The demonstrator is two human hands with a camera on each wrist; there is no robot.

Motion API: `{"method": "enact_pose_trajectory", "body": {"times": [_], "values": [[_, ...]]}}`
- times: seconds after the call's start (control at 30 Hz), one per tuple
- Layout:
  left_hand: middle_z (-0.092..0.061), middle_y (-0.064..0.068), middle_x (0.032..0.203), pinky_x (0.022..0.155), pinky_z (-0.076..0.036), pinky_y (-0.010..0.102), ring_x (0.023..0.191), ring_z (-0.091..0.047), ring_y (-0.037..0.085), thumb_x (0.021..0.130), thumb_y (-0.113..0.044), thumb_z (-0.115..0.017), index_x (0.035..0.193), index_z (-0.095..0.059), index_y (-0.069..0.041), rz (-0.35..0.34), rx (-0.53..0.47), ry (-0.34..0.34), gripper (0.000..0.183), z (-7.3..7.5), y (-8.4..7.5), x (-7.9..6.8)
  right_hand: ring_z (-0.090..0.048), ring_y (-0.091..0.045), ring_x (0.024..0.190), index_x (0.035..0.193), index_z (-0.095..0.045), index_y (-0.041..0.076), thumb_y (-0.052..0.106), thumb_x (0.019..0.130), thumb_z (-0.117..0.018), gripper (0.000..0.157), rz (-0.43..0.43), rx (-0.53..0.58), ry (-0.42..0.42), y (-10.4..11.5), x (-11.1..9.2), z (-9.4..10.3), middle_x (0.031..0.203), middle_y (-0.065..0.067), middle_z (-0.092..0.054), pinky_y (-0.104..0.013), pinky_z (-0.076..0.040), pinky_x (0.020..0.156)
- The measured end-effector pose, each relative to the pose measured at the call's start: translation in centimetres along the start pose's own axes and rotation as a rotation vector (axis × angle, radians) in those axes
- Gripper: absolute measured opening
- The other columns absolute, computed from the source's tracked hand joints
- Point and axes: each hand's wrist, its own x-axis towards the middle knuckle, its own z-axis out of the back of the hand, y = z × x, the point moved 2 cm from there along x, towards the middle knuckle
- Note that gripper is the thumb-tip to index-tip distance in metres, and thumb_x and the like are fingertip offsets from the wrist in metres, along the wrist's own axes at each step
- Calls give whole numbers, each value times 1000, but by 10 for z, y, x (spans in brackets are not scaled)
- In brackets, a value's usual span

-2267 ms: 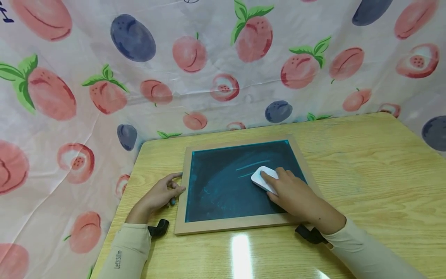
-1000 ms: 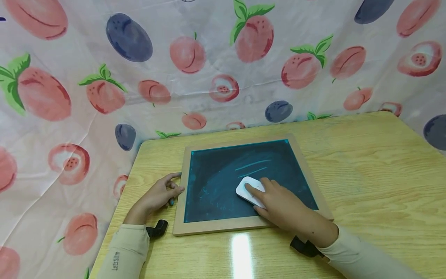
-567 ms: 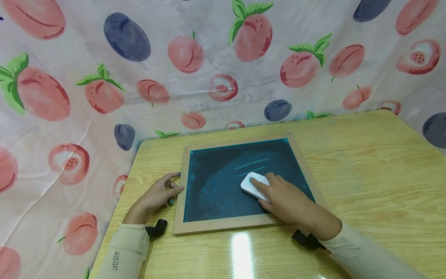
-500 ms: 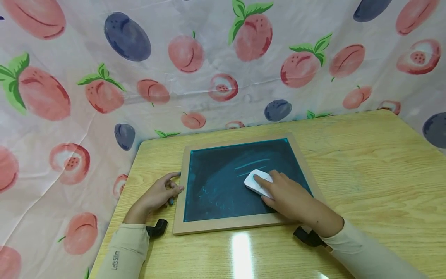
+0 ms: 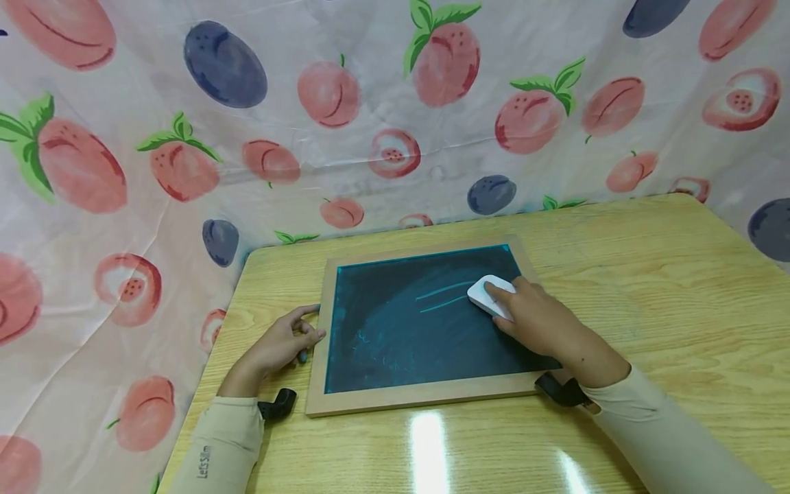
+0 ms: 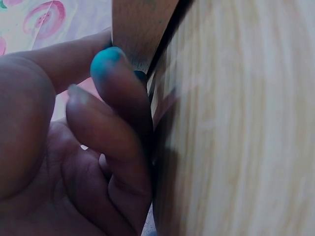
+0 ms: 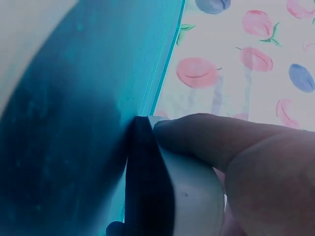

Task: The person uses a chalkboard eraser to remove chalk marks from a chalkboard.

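A chalkboard (image 5: 382, 329) with a pale wooden frame lies on the table. Teal chalk lines (image 5: 441, 304) run up to the eraser, and faint chalk marks (image 5: 395, 360) show at lower left. My right hand (image 5: 543, 315) grips a white block eraser (image 5: 489, 293) on the board's right part, index finger on top. In the right wrist view, the eraser's dark underside (image 7: 147, 182) faces the teal-smeared surface. At the board's left edge, my left hand (image 5: 286, 343) touches the frame with thumb and index finger, other fingers loosely bent. One fingertip (image 6: 106, 61) is teal with chalk.
The wood-grain table (image 5: 654, 295) extends right of the board and in front of it. A fruit-printed cloth (image 5: 395, 89) hangs behind the table and at its left side. Black wrist cameras (image 5: 279, 405) sit under both wrists.
The right hand and eraser first slid toward the lower left of the board, then up and right to its right side. The left hand stays at the frame's edge.
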Motion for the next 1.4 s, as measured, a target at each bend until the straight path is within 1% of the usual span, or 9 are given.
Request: {"method": "enact_pose_trajectory", "body": {"times": [0.17,0.27,0.43,0.7,0.83,0.93,1.17,1.27,1.4], "values": [[-58,9,94,52,-48,31,61,-52,18,101,-28,-62,156,-31,-10,2,-8,-3,66,-1,0,0,-61,-41,96,145,-53,5,21,95,-70,55,-32,21,1,-3,1,-1,117,-34,-57,-53,-57,75],[-58,10,95,52,-47,31,62,-52,18,101,-27,-62,156,-29,-7,-16,-7,1,67,-1,-2,-1,-61,-39,96,144,-53,4,22,95,-70,55,-50,24,-11,-4,3,-2,117,-34,-57,-54,-56,76],[-58,10,95,51,-47,32,63,-52,19,101,-27,-62,156,-28,-6,-11,-11,-2,68,-1,-2,-2,-62,-38,95,142,-54,1,23,95,-70,54,-75,35,-23,-4,5,-4,117,-33,-58,-54,-56,78],[-58,9,96,51,-47,31,63,-53,19,100,-29,-63,155,-31,-9,14,-16,-6,67,-1,2,0,-62,-35,93,138,-54,-4,18,88,-75,59,-100,76,-35,-4,8,-4,117,-31,-60,-52,-55,81],[-58,9,96,51,-47,31,63,-53,20,100,-29,-64,155,-31,-11,17,-19,-7,67,-1,4,2,-59,-33,87,139,-55,-3,18,88,-73,57,-80,75,-45,-1,7,-4,116,-32,-58,-49,-54,75],[-58,9,95,50,-48,31,63,-53,20,100,-29,-63,156,-31,-11,14,-16,-3,67,-1,4,2,-59,-33,87,140,-55,-1,19,91,-71,56,-56,51,-46,3,6,-4,117,-33,-58,-48,-54,72],[-58,9,96,51,-47,32,64,-53,19,100,-29,-63,156,-30,-9,8,-11,-8,68,0,3,2,-61,-37,100,143,-54,4,20,93,-71,55,28,29,-41,18,2,-8,124,-32,-56,-53,-56,82],[-58,10,97,52,-47,32,64,-53,19,100,-29,-63,156,-29,-6,-1,-14,-6,69,0,3,2,-61,-36,102,144,-53,5,21,94,-71,56,67,41,-33,26,-1,-10,126,-30,-56,-52,-56,85],[-58,10,96,52,-47,31,64,-53,18,100,-29,-63,156,-29,-6,-5,-16,-5,69,0,3,2,-60,-33,102,146,-52,8,22,94,-71,56,106,46,-10,38,-6,-12,128,-28,-55,-49,-56,85]]}}
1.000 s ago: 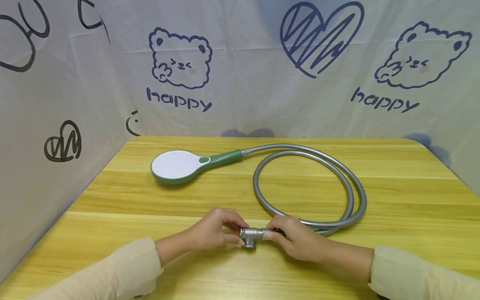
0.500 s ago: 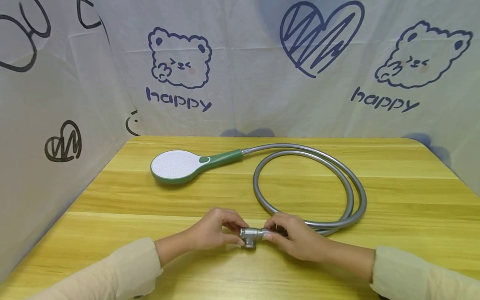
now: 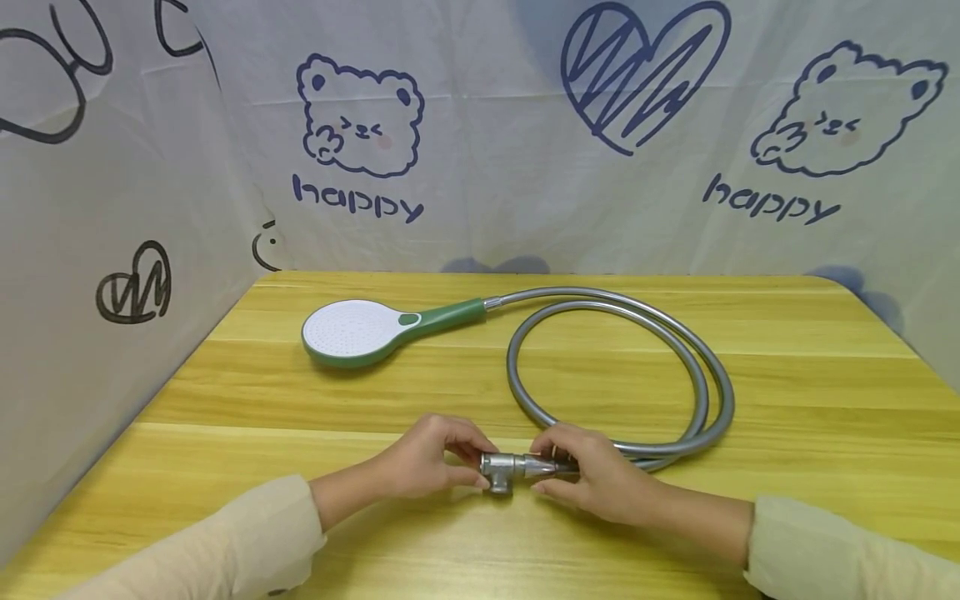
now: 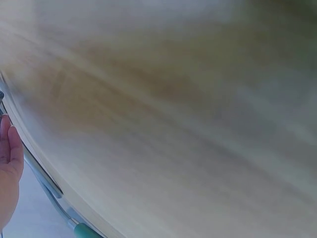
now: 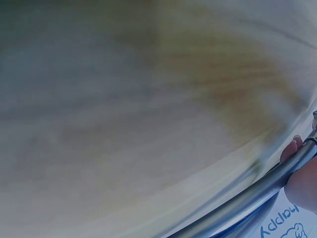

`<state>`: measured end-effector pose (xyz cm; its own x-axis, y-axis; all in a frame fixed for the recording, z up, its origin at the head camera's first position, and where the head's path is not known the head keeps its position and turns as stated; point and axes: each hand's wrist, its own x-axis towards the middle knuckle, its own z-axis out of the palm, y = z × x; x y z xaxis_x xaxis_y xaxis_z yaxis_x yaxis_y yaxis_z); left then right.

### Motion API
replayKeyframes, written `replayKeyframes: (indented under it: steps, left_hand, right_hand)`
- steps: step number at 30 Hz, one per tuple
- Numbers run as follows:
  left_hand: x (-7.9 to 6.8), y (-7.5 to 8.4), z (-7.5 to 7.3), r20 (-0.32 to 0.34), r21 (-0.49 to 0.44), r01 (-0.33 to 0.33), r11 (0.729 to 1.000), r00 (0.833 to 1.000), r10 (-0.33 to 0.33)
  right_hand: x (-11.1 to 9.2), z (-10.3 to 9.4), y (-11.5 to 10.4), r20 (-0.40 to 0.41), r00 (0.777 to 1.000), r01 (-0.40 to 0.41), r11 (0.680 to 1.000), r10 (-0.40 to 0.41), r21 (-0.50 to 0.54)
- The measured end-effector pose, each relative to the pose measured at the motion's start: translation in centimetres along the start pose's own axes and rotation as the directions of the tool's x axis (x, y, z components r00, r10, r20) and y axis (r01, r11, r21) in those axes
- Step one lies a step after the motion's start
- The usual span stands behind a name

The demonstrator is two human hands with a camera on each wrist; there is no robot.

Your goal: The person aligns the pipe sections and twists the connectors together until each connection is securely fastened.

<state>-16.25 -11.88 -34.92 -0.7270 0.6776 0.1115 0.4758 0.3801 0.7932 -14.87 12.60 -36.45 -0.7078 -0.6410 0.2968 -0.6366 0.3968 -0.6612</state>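
Observation:
My left hand (image 3: 435,458) pinches a small T-shaped metal fitting (image 3: 498,467) by its left end, just above or on the table near the front. The metal end nut (image 3: 536,466) of a grey shower hose (image 3: 701,408) meets the fitting's right side. Around that nut is my right hand (image 3: 600,475), its thumb and forefinger spread apart with the nut showing between them. In the right wrist view the hose (image 5: 247,198) runs between fingers (image 5: 291,148) and thumb. The left wrist view catches only part of the left hand (image 4: 10,153) at its edge.
A green hand shower (image 3: 450,315) with a white spray face lies at the back left of the wooden table (image 3: 225,400), joined to the hose. The hose is coiled on the right. White cloth (image 3: 495,167) with drawings hangs behind and at the sides.
The right thumb and forefinger have opened away from the hose's end nut, so more of it shows. The left hand and fitting have stayed in place.

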Motion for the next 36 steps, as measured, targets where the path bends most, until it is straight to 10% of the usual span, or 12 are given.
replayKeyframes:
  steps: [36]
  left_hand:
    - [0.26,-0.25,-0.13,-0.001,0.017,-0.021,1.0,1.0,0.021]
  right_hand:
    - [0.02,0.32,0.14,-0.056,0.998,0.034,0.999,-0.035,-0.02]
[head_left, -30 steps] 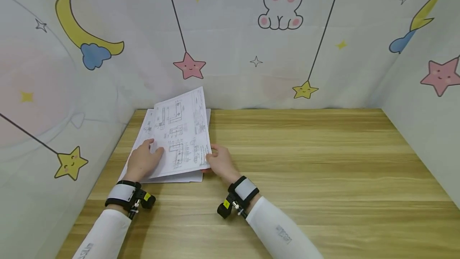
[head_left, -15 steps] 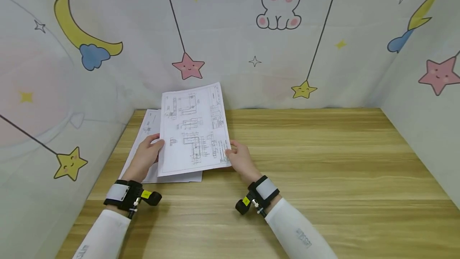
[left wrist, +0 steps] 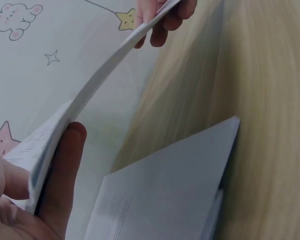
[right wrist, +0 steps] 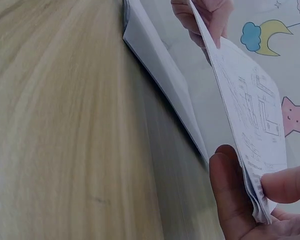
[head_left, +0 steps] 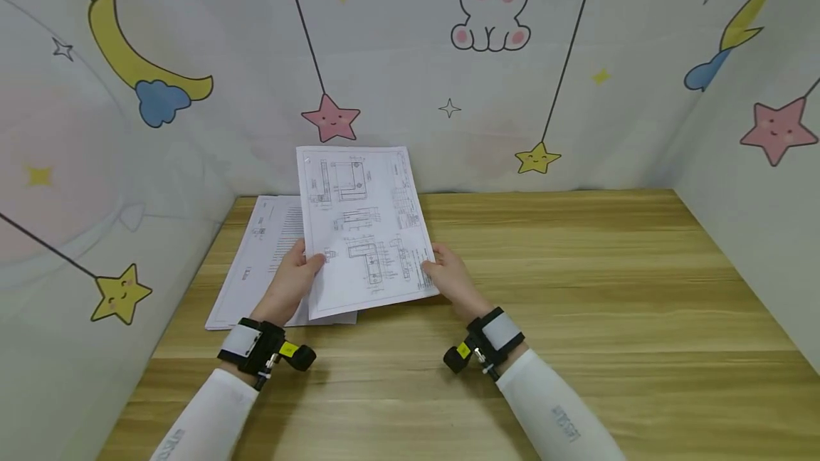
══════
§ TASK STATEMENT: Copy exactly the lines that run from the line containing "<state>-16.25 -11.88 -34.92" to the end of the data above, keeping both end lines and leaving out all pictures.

§ COMPLETED TASK:
<state>-16.25 -11.88 -34.92 -0.7270 0.6776 0.1115 0.4758 0.3801 0.7932 -14.87 12.60 -36.45 -0.7078 -0.6410 0.2968 -0.6366 0.3968 -0.6612</state>
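Observation:
My left hand (image 3: 435,458) pinches a small T-shaped metal fitting (image 3: 498,467) by its left end, just above or on the table near the front. The metal end nut (image 3: 536,466) of a grey shower hose (image 3: 701,408) meets the fitting's right side. Around that nut is my right hand (image 3: 600,475), its thumb and forefinger spread apart with the nut showing between them. In the right wrist view the hose (image 5: 247,198) runs between fingers (image 5: 291,148) and thumb. The left wrist view catches only part of the left hand (image 4: 10,153) at its edge.
A green hand shower (image 3: 450,315) with a white spray face lies at the back left of the wooden table (image 3: 225,400), joined to the hose. The hose is coiled on the right. White cloth (image 3: 495,167) with drawings hangs behind and at the sides.
The right thumb and forefinger have opened away from the hose's end nut, so more of it shows. The left hand and fitting have stayed in place.
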
Motion for the next 36 steps, as measured, targets where the path bends most, until it is straight to 10% of the usual span, or 12 are given.
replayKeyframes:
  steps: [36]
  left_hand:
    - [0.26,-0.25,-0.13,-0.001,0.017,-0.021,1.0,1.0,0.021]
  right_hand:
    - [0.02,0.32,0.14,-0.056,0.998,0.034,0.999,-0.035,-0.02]
[head_left, -30 steps] 
[head_left, -15 steps] 
[left wrist, +0 steps] 
[right wrist, +0 steps] 
[head_left, +0 steps] 

There is nothing more to the output.